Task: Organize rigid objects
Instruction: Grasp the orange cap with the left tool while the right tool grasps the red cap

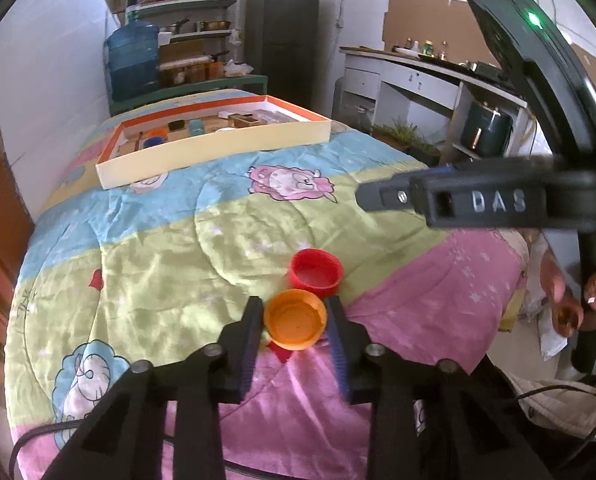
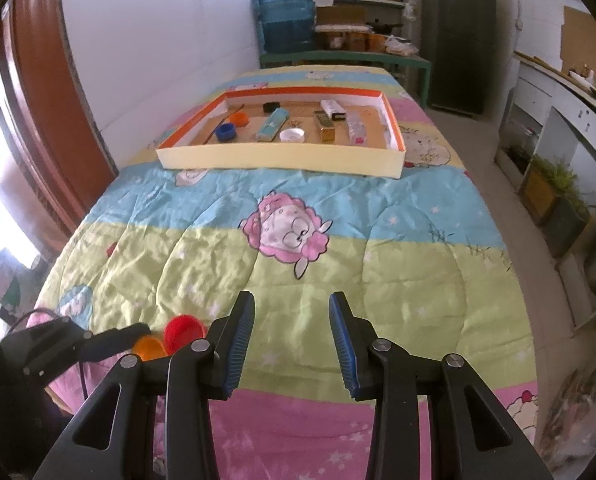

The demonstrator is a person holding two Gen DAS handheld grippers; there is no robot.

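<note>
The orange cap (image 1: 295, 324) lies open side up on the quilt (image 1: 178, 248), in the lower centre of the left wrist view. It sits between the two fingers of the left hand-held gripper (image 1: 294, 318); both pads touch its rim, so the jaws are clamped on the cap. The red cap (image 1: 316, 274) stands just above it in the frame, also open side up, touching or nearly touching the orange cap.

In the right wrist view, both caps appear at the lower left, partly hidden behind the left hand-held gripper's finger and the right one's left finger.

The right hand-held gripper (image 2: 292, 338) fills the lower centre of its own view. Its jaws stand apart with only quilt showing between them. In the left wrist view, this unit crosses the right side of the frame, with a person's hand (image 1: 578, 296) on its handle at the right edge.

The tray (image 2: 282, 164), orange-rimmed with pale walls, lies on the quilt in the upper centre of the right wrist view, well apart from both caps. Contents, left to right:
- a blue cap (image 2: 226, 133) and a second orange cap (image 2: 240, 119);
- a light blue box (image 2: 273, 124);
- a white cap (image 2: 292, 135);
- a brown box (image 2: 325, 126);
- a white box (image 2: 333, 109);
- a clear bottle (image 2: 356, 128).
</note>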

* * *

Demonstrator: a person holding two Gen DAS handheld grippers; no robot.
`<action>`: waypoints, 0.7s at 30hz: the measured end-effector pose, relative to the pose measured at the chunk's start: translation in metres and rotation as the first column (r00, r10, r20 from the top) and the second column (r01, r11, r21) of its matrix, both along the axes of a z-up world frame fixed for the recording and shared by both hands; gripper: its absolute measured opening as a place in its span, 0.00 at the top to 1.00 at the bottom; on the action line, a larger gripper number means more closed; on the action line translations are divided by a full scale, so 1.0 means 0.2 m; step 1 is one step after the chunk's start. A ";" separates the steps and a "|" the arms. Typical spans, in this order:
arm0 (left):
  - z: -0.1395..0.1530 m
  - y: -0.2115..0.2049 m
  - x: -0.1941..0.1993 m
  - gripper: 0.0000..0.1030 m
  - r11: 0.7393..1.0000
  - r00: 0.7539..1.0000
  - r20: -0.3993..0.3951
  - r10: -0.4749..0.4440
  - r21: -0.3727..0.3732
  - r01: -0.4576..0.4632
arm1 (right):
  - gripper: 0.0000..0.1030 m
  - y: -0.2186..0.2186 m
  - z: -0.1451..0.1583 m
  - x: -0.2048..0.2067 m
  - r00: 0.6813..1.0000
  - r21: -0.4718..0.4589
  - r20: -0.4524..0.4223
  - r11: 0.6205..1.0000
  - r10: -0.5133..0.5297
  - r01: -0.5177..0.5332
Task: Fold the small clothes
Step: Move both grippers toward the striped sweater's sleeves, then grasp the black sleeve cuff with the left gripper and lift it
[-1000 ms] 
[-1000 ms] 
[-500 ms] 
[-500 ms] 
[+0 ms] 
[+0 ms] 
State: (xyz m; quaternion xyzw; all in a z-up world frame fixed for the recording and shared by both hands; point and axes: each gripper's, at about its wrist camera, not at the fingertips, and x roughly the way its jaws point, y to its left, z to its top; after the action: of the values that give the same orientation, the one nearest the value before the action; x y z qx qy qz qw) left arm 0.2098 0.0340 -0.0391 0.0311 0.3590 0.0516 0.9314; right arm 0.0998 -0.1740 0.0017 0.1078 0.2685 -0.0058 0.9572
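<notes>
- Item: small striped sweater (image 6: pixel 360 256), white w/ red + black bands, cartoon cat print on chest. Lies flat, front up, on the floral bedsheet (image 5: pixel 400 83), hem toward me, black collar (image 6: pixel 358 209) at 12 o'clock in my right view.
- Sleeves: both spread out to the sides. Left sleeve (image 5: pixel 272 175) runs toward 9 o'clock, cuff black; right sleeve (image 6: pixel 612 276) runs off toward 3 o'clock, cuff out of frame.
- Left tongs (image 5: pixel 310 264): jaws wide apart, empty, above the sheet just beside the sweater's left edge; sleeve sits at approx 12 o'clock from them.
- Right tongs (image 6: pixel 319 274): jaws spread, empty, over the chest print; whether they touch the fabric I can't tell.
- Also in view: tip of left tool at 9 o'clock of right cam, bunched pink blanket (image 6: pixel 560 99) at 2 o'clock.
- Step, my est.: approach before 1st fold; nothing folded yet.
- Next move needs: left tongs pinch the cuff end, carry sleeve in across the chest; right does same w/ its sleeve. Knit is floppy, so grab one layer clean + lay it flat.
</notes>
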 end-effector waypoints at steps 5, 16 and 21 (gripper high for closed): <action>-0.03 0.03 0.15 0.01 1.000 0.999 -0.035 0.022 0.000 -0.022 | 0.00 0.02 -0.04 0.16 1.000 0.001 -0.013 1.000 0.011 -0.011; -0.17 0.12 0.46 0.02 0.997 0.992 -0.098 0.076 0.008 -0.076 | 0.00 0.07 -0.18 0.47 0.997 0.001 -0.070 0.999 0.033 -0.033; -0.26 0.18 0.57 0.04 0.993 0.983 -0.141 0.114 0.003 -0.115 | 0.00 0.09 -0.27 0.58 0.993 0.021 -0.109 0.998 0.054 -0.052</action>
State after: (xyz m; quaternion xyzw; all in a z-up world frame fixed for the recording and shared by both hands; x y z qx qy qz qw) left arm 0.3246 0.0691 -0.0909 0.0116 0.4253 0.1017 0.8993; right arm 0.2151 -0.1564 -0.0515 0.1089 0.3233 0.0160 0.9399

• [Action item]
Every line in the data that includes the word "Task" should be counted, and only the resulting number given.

• [Answer box]
2